Cassandra's write path is append-only: every write becomes an SSTable. Compaction merges SSTables to reclaim space and speed reads. Picking the wrong strategy for a workload is one of the most common causes of production pain — disk fills up, reads slow down, or compaction can never catch up.
STCS — Size-Tiered (default)
Buckets SSTables by size; merges when there are N similar-sized ones. Cheap CPU. Doubles disk usage temporarily during compaction. Good for write-heavy workloads with little overwrite. Bad for read-heavy: an old row can live in many SSTables, so reads touch many files.
LCS — Leveled
Organizes SSTables into levels; each level holds non-overlapping sorted ranges. Read amplification stays low (~level-count files per read). High CPU and write amplification (~10x extra writes). Good for read-heavy workloads with frequent updates.
TWCS — TimeWindow
Designed for time-series. Each window (e.g., 1 day) gets its own bucket; old buckets never compact again.

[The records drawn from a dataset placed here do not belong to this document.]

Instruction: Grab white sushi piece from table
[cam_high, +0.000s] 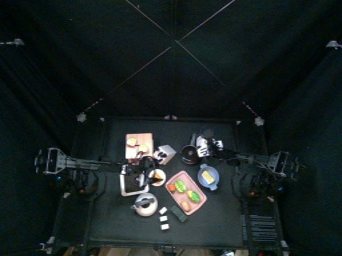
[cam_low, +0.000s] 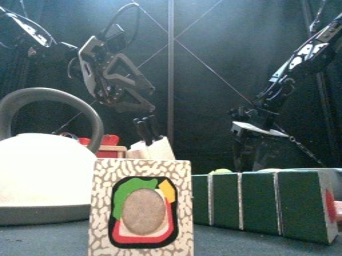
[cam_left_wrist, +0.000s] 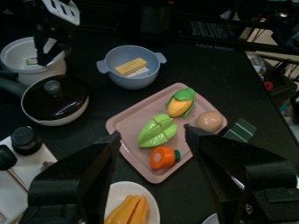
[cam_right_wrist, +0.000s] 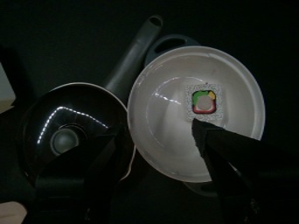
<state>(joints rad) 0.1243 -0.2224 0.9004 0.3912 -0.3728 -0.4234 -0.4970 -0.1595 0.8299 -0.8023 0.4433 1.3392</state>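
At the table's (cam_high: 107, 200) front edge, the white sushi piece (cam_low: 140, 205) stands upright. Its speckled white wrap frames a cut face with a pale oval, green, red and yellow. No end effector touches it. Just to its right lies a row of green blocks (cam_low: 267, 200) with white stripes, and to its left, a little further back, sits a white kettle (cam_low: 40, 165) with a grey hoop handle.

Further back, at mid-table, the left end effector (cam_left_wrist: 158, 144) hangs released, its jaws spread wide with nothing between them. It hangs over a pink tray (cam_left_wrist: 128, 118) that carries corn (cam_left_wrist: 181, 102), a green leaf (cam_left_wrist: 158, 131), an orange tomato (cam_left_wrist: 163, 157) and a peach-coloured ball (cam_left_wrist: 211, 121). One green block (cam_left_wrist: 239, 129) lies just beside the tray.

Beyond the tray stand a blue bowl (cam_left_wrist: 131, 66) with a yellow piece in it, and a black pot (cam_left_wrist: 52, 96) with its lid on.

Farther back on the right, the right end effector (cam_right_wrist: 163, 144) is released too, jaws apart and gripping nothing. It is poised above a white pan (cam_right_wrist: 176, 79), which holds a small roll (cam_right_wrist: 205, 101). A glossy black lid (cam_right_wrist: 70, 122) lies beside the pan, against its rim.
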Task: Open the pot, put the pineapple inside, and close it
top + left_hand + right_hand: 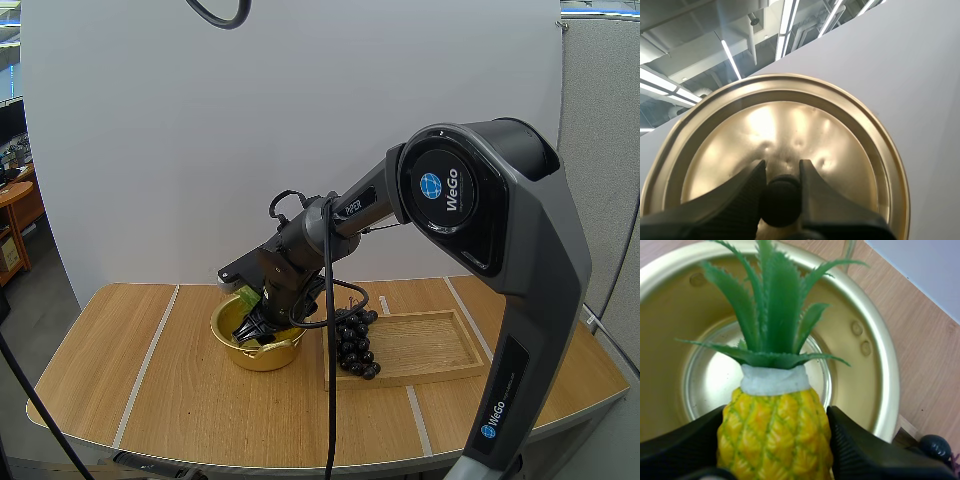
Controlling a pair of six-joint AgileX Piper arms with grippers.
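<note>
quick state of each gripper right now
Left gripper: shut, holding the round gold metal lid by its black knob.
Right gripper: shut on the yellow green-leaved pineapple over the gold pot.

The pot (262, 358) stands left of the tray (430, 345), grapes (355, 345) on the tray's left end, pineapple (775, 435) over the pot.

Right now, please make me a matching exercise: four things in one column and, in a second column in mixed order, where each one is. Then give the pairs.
1. pineapple
2. lid
3. grapes
4. pot

A. open, on the table
B. in the left gripper, pinched by its knob
C. at the wooden tray end nearest the pot
D. in the right gripper, over the pot's opening

Pairs: 1-D, 2-B, 3-C, 4-A
</note>
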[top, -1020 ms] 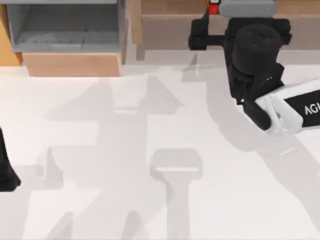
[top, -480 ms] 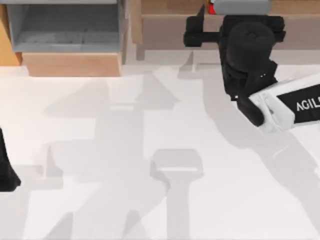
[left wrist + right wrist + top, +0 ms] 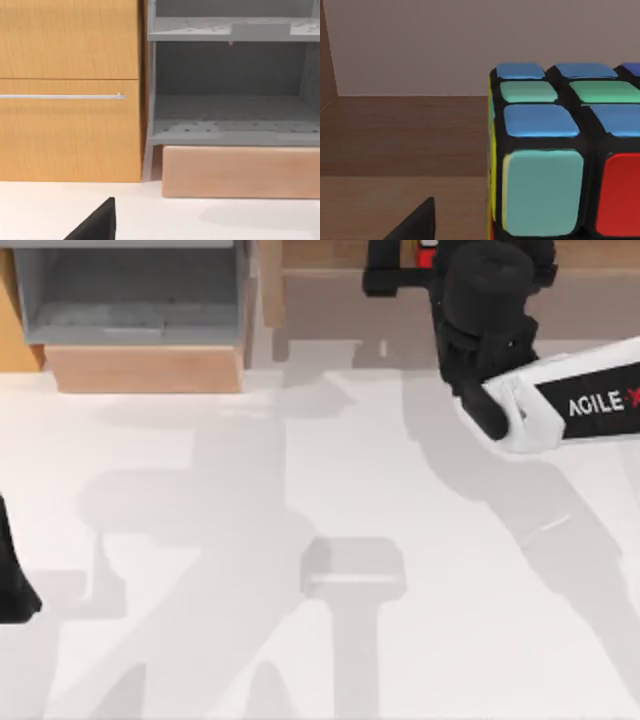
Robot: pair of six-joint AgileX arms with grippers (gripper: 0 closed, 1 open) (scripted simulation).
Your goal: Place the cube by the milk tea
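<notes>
The cube (image 3: 565,150) rests on a brown wooden shelf and looms close in the right wrist view, showing blue, green, pale and red stickers on a black grid. From above, only a red corner of the cube (image 3: 427,255) peeks out at the far edge. My right gripper (image 3: 462,252) reaches into that shelf, open around the cube without gripping it. One dark fingertip (image 3: 417,222) shows beside the cube. My left arm (image 3: 12,575) is parked at the table's left edge. The milk tea is out of view.
A grey open cabinet (image 3: 130,295) stands at the back left over a wooden block (image 3: 145,368). Beside it, the left wrist view shows an orange drawer front (image 3: 70,90). The wooden shelf's front board (image 3: 330,300) runs along the back.
My right arm has moved toward the back of the table, pushing its gripper deeper into the shelf. The cube's red corner stayed where it was. The left arm has not moved.
</notes>
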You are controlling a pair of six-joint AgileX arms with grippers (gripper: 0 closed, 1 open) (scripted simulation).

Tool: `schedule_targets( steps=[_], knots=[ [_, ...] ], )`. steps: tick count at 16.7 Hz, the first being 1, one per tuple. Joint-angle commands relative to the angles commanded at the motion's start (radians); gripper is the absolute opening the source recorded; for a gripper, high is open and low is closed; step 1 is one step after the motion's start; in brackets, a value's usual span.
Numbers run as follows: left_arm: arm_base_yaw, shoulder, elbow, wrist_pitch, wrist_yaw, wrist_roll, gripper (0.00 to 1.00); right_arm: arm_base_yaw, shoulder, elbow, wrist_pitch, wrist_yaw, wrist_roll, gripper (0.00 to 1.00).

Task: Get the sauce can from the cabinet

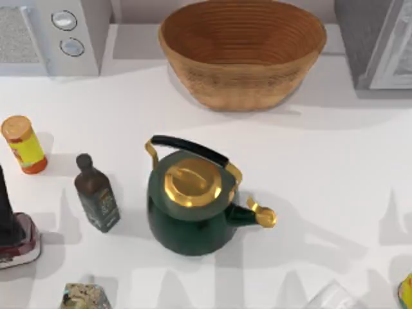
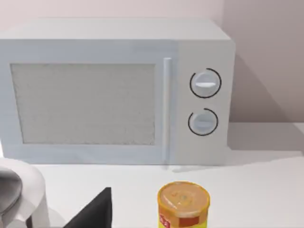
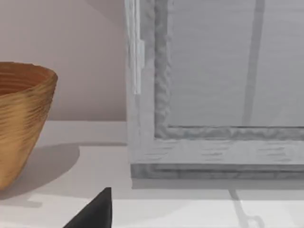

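Observation:
The cabinet (image 1: 360, 38) is a grey speckled box at the table's back right corner, with a pale framed door panel (image 1: 398, 59). In the right wrist view the cabinet (image 3: 213, 152) stands close ahead, its door panel (image 3: 228, 61) covering the front and a slim handle (image 3: 137, 66) at the door's edge. The sauce can is hidden. A dark tip of my right gripper (image 3: 92, 213) pokes into that view, short of the cabinet. A dark tip of my left gripper (image 2: 92, 213) faces the microwave (image 2: 114, 90).
A woven basket (image 1: 241, 55) sits at the back centre and a microwave (image 1: 55, 35) at the back left. A green kettle (image 1: 190, 206) with a gold lid stands mid-table. Left of it are a dark bottle (image 1: 96, 193) and a yellow orange-capped container (image 1: 24, 145).

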Motion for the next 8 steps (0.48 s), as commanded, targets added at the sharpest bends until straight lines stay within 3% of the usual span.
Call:
schedule_targets(
  steps=[4, 8],
  knots=[
    [0.0, 0.0, 0.0, 0.0, 0.0, 0.0, 1.0, 0.004, 0.028, 0.031, -0.009, 0.004, 0.0, 1.0],
    [0.0, 0.0, 0.0, 0.0, 0.0, 0.0, 1.0, 0.027, 0.188, 0.219, -0.059, 0.028, 0.002, 1.0]
  ],
)
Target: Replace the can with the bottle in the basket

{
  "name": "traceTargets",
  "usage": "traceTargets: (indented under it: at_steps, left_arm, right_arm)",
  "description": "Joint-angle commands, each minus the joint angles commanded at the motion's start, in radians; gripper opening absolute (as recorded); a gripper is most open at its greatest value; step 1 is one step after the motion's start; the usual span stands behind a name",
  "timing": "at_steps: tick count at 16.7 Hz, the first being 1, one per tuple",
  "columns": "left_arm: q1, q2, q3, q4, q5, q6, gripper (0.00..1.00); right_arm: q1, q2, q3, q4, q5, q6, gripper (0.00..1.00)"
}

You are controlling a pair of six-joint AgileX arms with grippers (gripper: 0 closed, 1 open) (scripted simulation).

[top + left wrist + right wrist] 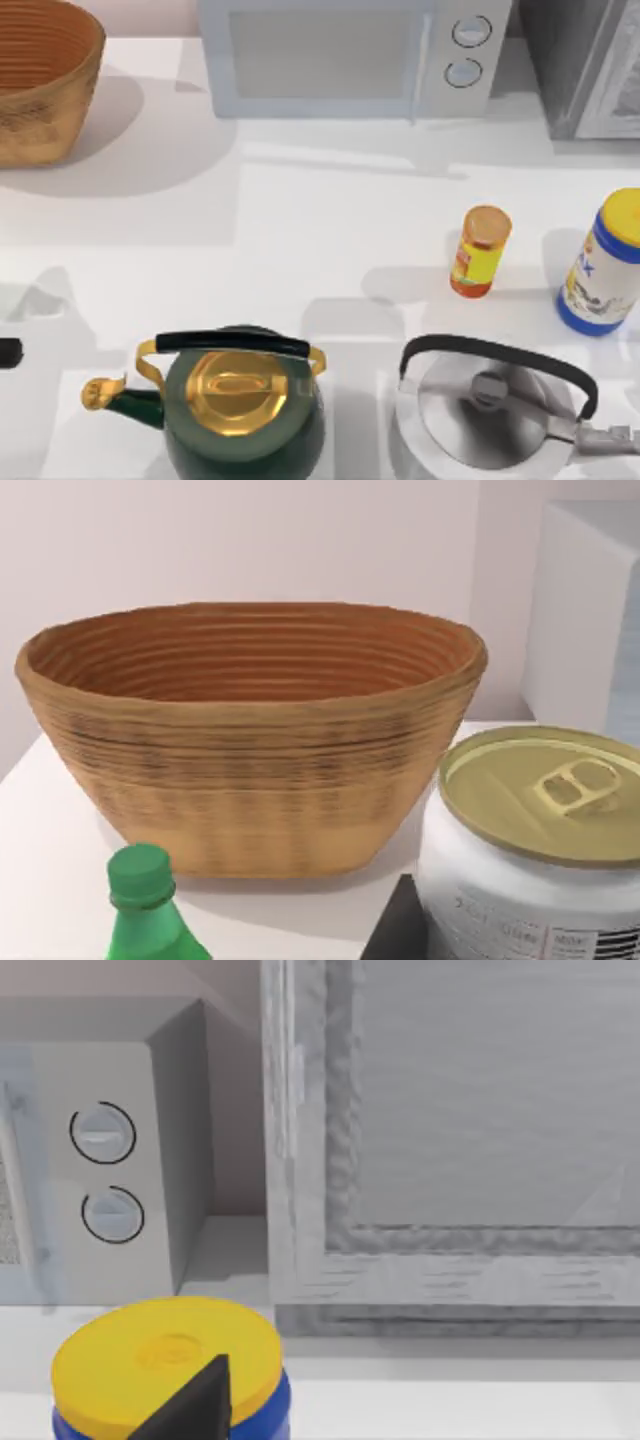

Combined with TTL, expired data drops as whole SSTables — no tombstone scanning. The right choice for telemetry, logs, IoT.
Tombstone trap
Deleted rows leave tombstones; reads must scan them until compaction cleans them up. STCS + heavy deletes = read latency explosion. TWCS with TTLs avoids this. If you're stuck on STCS with deletes, watch tombstone_warn_threshold and consider single-row deletes instead of range deletes.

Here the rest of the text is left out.